Problem description
Each entry below has to be written out again without any change.

Dataset records:

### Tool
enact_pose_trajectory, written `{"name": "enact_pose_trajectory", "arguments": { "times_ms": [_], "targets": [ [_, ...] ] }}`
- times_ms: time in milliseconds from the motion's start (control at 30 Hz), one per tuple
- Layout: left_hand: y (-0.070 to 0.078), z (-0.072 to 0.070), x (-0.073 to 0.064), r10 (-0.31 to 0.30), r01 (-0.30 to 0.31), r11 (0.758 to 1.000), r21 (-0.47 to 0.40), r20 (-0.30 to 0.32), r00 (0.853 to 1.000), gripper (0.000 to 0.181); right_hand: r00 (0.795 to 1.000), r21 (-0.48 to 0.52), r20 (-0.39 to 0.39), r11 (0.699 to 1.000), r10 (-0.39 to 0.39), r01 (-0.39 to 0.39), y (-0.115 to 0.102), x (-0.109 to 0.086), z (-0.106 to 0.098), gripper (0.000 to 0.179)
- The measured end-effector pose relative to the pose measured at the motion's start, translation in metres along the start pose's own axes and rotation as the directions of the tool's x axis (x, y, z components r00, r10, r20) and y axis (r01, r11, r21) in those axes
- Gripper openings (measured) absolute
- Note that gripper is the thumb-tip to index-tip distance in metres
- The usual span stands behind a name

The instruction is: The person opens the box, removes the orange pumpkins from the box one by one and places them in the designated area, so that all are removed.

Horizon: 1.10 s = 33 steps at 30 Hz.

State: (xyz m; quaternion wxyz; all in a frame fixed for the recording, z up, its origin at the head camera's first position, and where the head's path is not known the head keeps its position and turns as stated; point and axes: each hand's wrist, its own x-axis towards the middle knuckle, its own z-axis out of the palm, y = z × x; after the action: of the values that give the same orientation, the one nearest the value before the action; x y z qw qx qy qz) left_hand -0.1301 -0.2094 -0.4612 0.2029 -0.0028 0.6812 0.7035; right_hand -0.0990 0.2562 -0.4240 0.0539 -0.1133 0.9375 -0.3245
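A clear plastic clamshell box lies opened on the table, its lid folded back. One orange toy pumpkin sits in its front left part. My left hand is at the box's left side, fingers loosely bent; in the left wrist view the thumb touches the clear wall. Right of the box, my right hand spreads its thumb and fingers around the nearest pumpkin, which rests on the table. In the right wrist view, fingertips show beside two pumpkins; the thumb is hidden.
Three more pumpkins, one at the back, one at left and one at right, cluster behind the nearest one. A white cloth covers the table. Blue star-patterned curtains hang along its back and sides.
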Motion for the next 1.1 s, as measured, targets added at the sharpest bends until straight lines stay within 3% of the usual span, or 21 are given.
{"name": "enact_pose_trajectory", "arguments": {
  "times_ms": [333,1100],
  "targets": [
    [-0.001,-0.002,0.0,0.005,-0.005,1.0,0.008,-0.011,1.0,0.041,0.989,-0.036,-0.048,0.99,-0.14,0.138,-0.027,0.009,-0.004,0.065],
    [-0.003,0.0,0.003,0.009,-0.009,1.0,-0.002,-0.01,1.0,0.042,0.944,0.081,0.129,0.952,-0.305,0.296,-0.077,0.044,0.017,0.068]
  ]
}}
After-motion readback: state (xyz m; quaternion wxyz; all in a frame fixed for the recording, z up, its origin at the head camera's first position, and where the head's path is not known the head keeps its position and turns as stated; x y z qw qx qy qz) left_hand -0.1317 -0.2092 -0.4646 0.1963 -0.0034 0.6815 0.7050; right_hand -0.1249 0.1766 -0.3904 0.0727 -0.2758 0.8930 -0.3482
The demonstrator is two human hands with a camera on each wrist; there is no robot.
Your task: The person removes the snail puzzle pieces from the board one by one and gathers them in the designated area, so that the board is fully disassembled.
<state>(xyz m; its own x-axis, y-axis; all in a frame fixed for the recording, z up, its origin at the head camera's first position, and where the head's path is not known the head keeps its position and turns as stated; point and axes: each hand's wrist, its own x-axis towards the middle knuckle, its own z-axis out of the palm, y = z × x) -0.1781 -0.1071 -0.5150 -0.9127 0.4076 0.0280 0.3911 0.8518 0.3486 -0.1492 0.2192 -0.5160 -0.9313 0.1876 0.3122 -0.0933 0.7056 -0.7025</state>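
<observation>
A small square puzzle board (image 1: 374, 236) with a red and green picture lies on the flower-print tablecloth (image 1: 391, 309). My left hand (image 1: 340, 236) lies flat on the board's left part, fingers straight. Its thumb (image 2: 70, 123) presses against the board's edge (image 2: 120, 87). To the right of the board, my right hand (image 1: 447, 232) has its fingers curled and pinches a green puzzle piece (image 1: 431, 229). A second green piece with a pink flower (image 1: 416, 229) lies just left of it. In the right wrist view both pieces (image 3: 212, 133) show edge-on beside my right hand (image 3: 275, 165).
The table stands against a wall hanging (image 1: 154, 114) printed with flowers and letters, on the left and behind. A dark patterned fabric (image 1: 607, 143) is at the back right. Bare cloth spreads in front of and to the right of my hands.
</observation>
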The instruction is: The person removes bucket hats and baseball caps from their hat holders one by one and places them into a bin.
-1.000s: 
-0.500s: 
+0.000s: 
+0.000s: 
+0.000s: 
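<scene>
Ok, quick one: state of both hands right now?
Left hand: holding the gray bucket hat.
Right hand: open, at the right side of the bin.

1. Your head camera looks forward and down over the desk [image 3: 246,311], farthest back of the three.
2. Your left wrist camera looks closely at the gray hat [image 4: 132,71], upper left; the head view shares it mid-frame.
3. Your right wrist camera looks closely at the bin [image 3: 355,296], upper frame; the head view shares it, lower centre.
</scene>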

Answer section
### Tool
enact_pose_trajectory, written `{"name": "enact_pose_trajectory", "arguments": { "times_ms": [_], "targets": [ [_, ...] ] }}`
- times_ms: time in milliseconds from the motion's start (control at 30 Hz), one per tuple
- Layout: left_hand: y (-0.070 to 0.078), z (-0.072 to 0.070), x (-0.073 to 0.064), r10 (-0.31 to 0.30), r01 (-0.30 to 0.31), r11 (0.758 to 1.000), r21 (-0.47 to 0.40), r20 (-0.30 to 0.32), r00 (0.853 to 1.000), gripper (0.000 to 0.181); right_hand: r00 (0.795 to 1.000), r21 (-0.48 to 0.52), r20 (-0.39 to 0.39), r11 (0.699 to 1.000), r10 (-0.39 to 0.39), r01 (-0.39 to 0.39), y (-0.115 to 0.102), x (-0.109 to 0.086), z (-0.106 to 0.098), gripper (0.000 to 0.179)
- The measured end-effector pose relative to the pose measured at the motion's start, translation in metres along the start pose's own axes and rotation as the directions of the tool's x axis (x, y, z components r00, r10, r20) and y axis (r01, r11, r21) in those axes
- Gripper openings (measured) absolute
- Note that gripper is the thumb-tip to index-tip distance in metres
- The usual span stands behind a name

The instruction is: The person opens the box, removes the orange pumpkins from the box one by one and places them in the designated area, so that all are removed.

Horizon: 1.10 s = 33 steps at 30 Hz.

State: (xyz m; quaternion wxyz; all in a frame fixed for the recording, z up, its origin at the head camera's first position, and where the head's path is not known the head keeps its position and turns as stated; point and axes: each hand's wrist, its own x-axis towards the middle knuckle, its own z-axis out of the palm, y = z × x; after the action: of the values that give the same orientation, the one nearest the value before the action; x y z qw qx qy qz) left_hand -0.1301 -0.2094 -0.4612 0.2029 -0.0028 0.6812 0.7035; right_hand -0.0990 0.2562 -0.4240 0.0539 -0.1133 0.9375 -0.3245
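A clear plastic clamshell box lies opened on the table, its lid folded back. One orange toy pumpkin sits in its front left part. My left hand is at the box's left side, fingers loosely bent; in the left wrist view the thumb touches the clear wall. Right of the box, my right hand spreads its thumb and fingers around the nearest pumpkin, which rests on the table. In the right wrist view, fingertips show beside two pumpkins; the thumb is hidden.
Three more pumpkins, one at the back, one at left and one at right, cluster behind the nearest one. A white cloth covers the table. Blue star-patterned curtains hang along its back and sides.
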Motion for the next 1.1 s, as measured, targets added at the sharpest bends until straight lines stay within 3% of the usual span, or 21 are given.
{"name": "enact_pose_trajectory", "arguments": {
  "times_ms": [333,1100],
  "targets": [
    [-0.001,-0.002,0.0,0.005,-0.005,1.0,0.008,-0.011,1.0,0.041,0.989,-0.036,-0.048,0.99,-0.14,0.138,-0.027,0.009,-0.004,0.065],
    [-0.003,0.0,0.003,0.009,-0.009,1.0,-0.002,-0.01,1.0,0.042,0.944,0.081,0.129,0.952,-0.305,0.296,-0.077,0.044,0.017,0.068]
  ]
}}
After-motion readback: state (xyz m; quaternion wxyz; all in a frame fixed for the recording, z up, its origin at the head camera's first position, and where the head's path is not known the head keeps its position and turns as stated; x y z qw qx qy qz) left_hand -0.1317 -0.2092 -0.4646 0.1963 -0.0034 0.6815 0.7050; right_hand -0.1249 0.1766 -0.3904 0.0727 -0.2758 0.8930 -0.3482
The demonstrator is two human hands with a camera on each wrist; there is no robot.
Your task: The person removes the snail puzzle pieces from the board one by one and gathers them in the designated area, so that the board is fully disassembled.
<state>(xyz m; its own x-axis, y-axis; all in a frame fixed for the recording, z up, its origin at the head camera's first position, and where the head's path is not known the head keeps its position and turns as stated; point and axes: each hand's wrist, its own x-axis towards the middle knuckle, its own z-axis out of the palm, y = z × x) -0.1781 -0.1071 -0.5150 -0.9127 0.4076 0.0280 0.3911 0.8518 0.3486 -0.1492 0.2192 -0.5160 -0.9313 0.1876 0.3122 -0.0933 0.7056 -0.7025</state>
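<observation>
A small square puzzle board (image 1: 374, 236) with a red and green picture lies on the flower-print tablecloth (image 1: 391, 309). My left hand (image 1: 340, 236) lies flat on the board's left part, fingers straight. Its thumb (image 2: 70, 123) presses against the board's edge (image 2: 120, 87). To the right of the board, my right hand (image 1: 447, 232) has its fingers curled and pinches a green puzzle piece (image 1: 431, 229). A second green piece with a pink flower (image 1: 416, 229) lies just left of it. In the right wrist view both pieces (image 3: 212, 133) show edge-on beside my right hand (image 3: 275, 165).
The table stands against a wall hanging (image 1: 154, 114) printed with flowers and letters, on the left and behind. A dark patterned fabric (image 1: 607, 143) is at the back right. Bare cloth spreads in front of and to the right of my hands.
</observation>
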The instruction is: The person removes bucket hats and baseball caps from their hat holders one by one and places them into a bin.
-1.000s: 
-0.500s: 
+0.000s: 
+0.000s: 
+0.000s: 
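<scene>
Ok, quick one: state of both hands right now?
Left hand: holding the gray bucket hat.
Right hand: open, at the right side of the bin.

1. Your head camera looks forward and down over the desk [image 3: 246,311], farthest back of the three.
2. Your left wrist camera looks closely at the gray hat [image 4: 132,71], upper left; the head view shares it mid-frame.
3. Your right wrist camera looks closely at the bin [image 3: 355,296], upper frame; the head view shares it, lower centre.
</scene>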

Here the output is complete.